Outdoor kitchen plans can be fairly simple. All you need are the right tools and a little creativity. The popularity of outdoor kitchens and dining makes finding prefabricated outdoor kitchen kits and plans easy, and many plans are budget-friendly, too.
Your first step in developing your plan is measuring. A good measuring tape or a laser distance measurer will make the job easy. Precise measurements are a key part in developing your plan, so it might be a good idea to get a second set of eyes for the task. If you’re still unsure, you may want to consult a licensed contractor on the project and they can help you with everything from measurements to finished product.
If you’re still not sure where to start or want to put your DIY skills to work, look into modular outdoor kitchen kits.

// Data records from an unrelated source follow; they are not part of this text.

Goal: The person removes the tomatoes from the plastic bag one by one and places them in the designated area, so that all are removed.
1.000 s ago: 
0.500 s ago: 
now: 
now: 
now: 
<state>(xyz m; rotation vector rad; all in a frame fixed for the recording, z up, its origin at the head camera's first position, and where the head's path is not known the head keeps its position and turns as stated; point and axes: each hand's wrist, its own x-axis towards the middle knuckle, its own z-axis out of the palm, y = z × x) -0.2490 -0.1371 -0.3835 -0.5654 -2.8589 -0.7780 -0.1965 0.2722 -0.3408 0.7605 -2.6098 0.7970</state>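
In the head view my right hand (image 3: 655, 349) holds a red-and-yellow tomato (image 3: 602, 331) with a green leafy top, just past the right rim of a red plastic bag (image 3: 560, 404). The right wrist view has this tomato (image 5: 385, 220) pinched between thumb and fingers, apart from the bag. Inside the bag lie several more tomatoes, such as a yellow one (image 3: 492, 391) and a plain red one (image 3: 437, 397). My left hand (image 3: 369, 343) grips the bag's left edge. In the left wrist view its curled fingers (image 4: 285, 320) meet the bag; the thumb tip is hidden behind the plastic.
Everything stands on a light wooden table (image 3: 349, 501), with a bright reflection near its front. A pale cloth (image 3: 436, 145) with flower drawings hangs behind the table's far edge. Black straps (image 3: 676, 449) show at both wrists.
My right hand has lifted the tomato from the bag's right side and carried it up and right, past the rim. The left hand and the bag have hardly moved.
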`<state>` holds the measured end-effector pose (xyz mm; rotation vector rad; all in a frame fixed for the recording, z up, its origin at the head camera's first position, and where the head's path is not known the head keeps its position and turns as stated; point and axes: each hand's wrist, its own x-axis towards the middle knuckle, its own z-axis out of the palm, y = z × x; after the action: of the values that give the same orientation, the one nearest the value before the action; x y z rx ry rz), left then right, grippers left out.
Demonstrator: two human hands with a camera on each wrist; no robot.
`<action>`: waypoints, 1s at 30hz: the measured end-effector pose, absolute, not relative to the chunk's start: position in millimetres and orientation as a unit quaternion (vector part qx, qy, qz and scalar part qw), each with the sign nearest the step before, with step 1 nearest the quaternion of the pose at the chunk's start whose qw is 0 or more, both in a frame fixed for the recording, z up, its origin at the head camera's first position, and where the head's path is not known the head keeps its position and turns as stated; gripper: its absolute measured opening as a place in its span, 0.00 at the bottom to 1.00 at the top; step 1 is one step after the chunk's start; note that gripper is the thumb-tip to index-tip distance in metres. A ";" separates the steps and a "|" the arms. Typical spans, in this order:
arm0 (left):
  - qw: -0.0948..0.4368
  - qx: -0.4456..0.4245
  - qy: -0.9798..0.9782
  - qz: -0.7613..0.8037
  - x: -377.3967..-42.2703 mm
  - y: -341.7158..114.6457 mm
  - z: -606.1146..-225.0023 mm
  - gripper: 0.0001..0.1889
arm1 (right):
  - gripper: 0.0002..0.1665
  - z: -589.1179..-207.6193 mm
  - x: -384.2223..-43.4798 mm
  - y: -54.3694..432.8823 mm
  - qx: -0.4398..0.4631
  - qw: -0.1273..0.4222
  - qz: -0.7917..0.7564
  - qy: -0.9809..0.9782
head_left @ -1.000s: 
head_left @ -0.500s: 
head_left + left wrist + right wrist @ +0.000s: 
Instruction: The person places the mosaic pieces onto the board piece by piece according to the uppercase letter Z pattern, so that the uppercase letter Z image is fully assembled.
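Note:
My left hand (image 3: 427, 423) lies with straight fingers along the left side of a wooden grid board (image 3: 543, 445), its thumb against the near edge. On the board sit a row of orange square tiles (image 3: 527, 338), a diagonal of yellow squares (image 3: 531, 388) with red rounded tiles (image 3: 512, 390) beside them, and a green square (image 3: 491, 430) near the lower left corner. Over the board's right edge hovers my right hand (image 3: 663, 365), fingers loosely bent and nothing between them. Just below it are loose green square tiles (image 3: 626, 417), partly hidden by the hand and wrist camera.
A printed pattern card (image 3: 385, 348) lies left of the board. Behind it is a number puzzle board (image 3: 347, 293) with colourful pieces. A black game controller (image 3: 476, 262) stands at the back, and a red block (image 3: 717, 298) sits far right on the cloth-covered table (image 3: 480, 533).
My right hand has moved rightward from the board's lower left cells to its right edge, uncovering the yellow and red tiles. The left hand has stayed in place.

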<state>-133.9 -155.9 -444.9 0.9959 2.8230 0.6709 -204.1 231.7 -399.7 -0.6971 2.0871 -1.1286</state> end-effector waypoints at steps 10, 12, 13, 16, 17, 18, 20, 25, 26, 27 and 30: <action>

These kits are available in a broad range of sizes and shapes as well as materials and custom designs. Some kits also come with accessories like compact refrigerators, stainless steel cabinets, custom countertops and dining areas.
Planning from a prefabricated layout rather than having an outdoor kitchen custom-designed cuts down on time and cost because the design work is already done for you.
If you have an oddly shaped space or want to get a more custom look for your outdoor kitchen, consider a rounded or triangular layout. These shapes will create easier access to cabinets and appliances, and you can easily add a bar on one side so you can talk to your guests while you prep and cook.
When you’re planning your outdoor kitchen, start at the top. What are the most important aspects you want to include in your outdoor kitchen? If you have a smaller space, stick with the basics like a grill and some counter and cabinet space. Consider an outdoor kitchen island with a propane grill and ice bin to minimize the need for utilities like plumbing and gas.
Planning an outdoor kitchen on an open wall is a great way to save space or create a flexible, open area for a dining table and chairs. This will make access to utilities within your home much simpler. Position cabinetry above and below as you would for an indoor kitchen.
Installing a kitchen on one wall might make you feel like you have your back turned to the party, so opt for a stand-alone grill or a rolling kitchen cart or island for prep work and serving to give you some movement in the space.